We could fill the entire application with other products and companies that are in the current-awareness dimension of bims. They now all tell you that they use artificial intelligence because that is fancy. In reality, they aim to do some machine learning. However, these systems lack incentives for their users to be good machine teachers. With poor machine teaching, you get poor machine learning. Case in point, Gavin tried Abstream, F1000 Alerts, Google Scholar Alerts, Mendeley, Meta, PubMed alerts and Sparrho. He found all of them lacking. Generally, they get users' input like papers they wrote, citations they made, and papers they interacted with. Then they send out pointers to related papers. Users are overwhelmed with old papers of marginal relevance. That experience—more than any of Thomas’ conviction power—led him to try Thomas’ untested solution.
How are you different – what is your competitive advantage and unique selling points? Please include URLs where available.
We only offer recent papers of the past week. We require weekly use. Only precise machine teaching will produce good machine learning. The communication of the results helps to make the extra effort worthwhile. One fine day, being a followed bims selector will be a valuable service item on an academic CV.
For market entrants, our technical infrastructure is not difficult to replicate. But any entrant who would copy us would face similar problems as we have to get users, with unclear prospects of profitability.
9. MARKET
What is the market size?
We do not know. We think interest in biomedical research is global. Bims has the potential to be used by people in all places with an Internet connection.
Describe your core market and the other potential areas to expand into.
Our core market consists of researchers in the biomedical sciences. We have just recruited our first selector who is a journalist. Doctors, nurses, health information professionals, health policy makers, sufferers from chronic diseases … basically anybody who can benefit from regular scrutiny of PubMed is a potential customer.
How do you plan to acquire new customers and retain existing ones?

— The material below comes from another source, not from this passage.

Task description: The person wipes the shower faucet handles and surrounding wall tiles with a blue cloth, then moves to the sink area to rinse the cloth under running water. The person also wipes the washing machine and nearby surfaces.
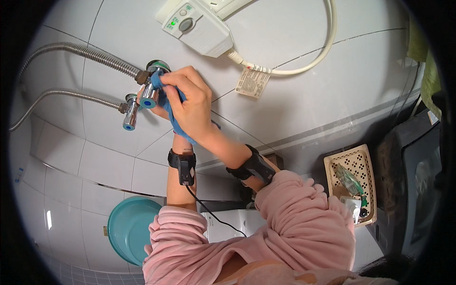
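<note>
A blue cloth (177,125) is pinched between the thumb and fingers of my right hand (194,101). One end of the cloth wraps the chrome body of the upper angle valve (149,94), which has a blue-marked knob. The rest hangs down past my left wrist. My left hand (159,111) reaches in behind this valve and is mostly hidden by the cloth and right hand; its grip cannot be made out. Just below and to the left, a second chrome angle valve (131,115) projects from the white tiled wall (117,21).
Braided metal hoses (89,53) run left from both valves. Above right, a white plug unit (199,30) with a green light trails a thick cable (313,66) bearing a printed tag (253,82). A teal basin (131,231) stands lower left, a beige perforated basket (368,167) lower right.
</note>
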`<action>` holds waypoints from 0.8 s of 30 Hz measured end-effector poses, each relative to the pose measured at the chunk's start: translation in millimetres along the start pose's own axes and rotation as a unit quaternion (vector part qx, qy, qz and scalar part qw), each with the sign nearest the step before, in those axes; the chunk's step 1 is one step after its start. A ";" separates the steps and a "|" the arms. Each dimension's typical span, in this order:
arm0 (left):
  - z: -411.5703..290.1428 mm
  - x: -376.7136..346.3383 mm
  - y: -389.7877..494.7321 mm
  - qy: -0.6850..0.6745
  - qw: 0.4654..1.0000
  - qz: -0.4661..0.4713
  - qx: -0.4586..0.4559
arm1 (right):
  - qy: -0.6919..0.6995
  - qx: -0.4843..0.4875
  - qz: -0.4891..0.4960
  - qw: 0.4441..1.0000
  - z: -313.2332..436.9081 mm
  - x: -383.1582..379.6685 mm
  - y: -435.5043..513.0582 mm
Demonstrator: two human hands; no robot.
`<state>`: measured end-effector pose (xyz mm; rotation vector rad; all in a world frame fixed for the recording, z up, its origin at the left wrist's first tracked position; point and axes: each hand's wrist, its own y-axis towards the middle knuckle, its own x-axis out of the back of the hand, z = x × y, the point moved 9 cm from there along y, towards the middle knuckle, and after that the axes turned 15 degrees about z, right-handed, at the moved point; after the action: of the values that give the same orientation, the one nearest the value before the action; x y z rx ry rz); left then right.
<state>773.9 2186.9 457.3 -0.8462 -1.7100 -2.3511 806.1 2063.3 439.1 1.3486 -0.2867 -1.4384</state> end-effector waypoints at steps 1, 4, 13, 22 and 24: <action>0.7 -2.7 2.8 -0.003 1.000 -0.004 0.000 | -0.042 0.020 0.006 0.999 4.6 -1.6 5.7; -0.8 -2.3 -1.7 -0.007 1.000 0.000 0.001 | -0.138 0.037 0.001 0.990 12.8 -5.2 11.4; -8.8 10.8 -9.0 -0.028 1.000 0.003 0.008 | -0.182 -0.004 0.023 0.983 21.8 -11.5 -15.5; -1.0 18.5 -8.6 -0.026 1.000 -0.008 0.016 | 0.068 -0.197 0.040 0.977 -19.0 -16.6 -21.0; -1.3 20.7 -17.0 -0.035 0.999 -0.010 0.019 | 0.146 -0.276 0.122 0.942 -28.5 -35.1 -31.1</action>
<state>749.2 2196.5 452.9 -0.9198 -1.7918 -2.3203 804.9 2116.5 425.7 0.9988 0.1386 -0.9897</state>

Customer acquisition is our biggest challenge. We can’t fake it by inflating customer counts. We can’t demonstrate our product on the spot. It needs a few weeks of training data for it to reveal its magic. We ask our users to essentially take on a small unpaid job every week. There is no precedence for the type of task they are assumed to perform. Thus, the low uptake to date can entirely be blamed on us being incompetent marketers.
Some parts on the planned work will deal with features designed to help customer acquisition. However, we do not see a magic bullet that will get us to lift off. We will continue to toil on the ground through face-to-face meetings and online contact.

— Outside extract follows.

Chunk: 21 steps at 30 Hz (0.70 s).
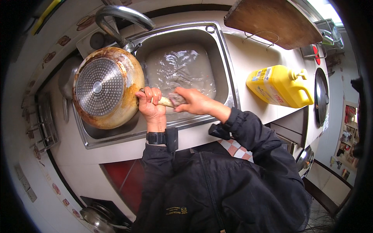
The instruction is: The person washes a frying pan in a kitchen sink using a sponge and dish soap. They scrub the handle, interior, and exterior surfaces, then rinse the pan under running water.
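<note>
A frying pan (129, 87) is held bottom-up over the left part of the stainless-steel sink (224, 67). Its outside is stained brown, and a dotted metal disc is set in its base. My left hand (154, 109) grips the pale handle (165, 102) close to the pan body. Around the handle's outer part, my right hand (196, 102) presses a wet greyish cloth or scrubber (177, 99); the handle's end is hidden there. Cloudy water (180, 67) stands rippling in the right basin, with a greyish shape, perhaps cloth, under the surface.
A chrome faucet (125, 13) arches behind the pan. On the right counter are a yellow pump-top detergent jug (274, 84), a wooden cutting board (271, 21) and a dark pot lid (321, 96). A wire rack (43, 132) is at the left wall.
</note>
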Each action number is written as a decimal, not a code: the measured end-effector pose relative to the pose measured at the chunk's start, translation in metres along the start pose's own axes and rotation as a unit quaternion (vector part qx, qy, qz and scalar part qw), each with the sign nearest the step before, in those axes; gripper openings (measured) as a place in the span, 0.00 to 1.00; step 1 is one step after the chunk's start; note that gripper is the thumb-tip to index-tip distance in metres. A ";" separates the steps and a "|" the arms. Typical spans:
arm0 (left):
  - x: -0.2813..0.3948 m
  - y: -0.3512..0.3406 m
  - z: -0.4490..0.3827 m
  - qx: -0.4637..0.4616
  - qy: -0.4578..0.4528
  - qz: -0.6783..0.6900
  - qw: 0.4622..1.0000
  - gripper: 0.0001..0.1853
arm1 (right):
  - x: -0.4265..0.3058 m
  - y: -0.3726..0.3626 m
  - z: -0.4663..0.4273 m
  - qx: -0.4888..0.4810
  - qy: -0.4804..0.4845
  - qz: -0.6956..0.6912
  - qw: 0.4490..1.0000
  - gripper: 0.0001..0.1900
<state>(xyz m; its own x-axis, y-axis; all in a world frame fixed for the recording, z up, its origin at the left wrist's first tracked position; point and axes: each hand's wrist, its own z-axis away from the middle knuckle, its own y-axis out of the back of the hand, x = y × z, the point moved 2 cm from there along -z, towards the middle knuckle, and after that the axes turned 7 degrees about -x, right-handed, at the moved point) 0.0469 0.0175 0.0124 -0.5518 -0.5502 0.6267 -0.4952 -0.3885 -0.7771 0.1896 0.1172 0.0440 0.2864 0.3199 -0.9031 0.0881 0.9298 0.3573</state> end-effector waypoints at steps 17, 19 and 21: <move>0.018 0.001 -0.008 0.007 -0.024 -0.020 0.999 0.33 | 0.013 0.003 0.011 0.008 -0.088 -0.266 0.960 0.14; 0.019 -0.001 -0.006 -0.008 -0.016 -0.026 1.000 0.33 | 0.012 -0.001 0.004 -0.012 -0.112 -0.275 0.955 0.14; 0.019 -0.004 -0.003 -0.030 -0.004 -0.027 0.999 0.33 | 0.009 -0.006 -0.004 -0.056 -0.128 -0.319 0.937 0.14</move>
<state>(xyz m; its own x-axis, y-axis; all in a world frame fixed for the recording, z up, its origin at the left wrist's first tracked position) 0.0363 0.0106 0.0271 -0.5182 -0.5355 0.6669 -0.5634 -0.3729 -0.7372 0.1877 0.1155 0.0323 0.4295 -0.3489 -0.8330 0.2231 0.9348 -0.2765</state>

Customer retention is not a problem at all. Our most recent customer loss occurred on 27 October 2018.
10. PROGRESS TO DATE
What is the current stage of the business?
We started on 4 February 2017. We use the server that runs NEP. We intend to run indefinitely.
In 2019, Thomas had a job that did not allow adequate time to work on bims. That job is has now finished. We gained 11 users. We lost none.
Do you have any financials?
We do not.
What steps have you taken to validate the market?
We already had NEP. It validated the market for us, starting 21 years ago.
What is your expected future growth rate? Do you have a forecast?
We expect continuing but initial slow growth. We hope to reach at least 100 users by the time the funding finishes. We do not need a large user base. Even if we only get 1000 users producing weekly reports read by, say, 100000 readers we will have made a significant impact on scholarly communication in the biomedical sciences. We will create a more level playing field between journals. Marginal ideas, that do not use the standard vocabulary that someone would search for, will be much more visible.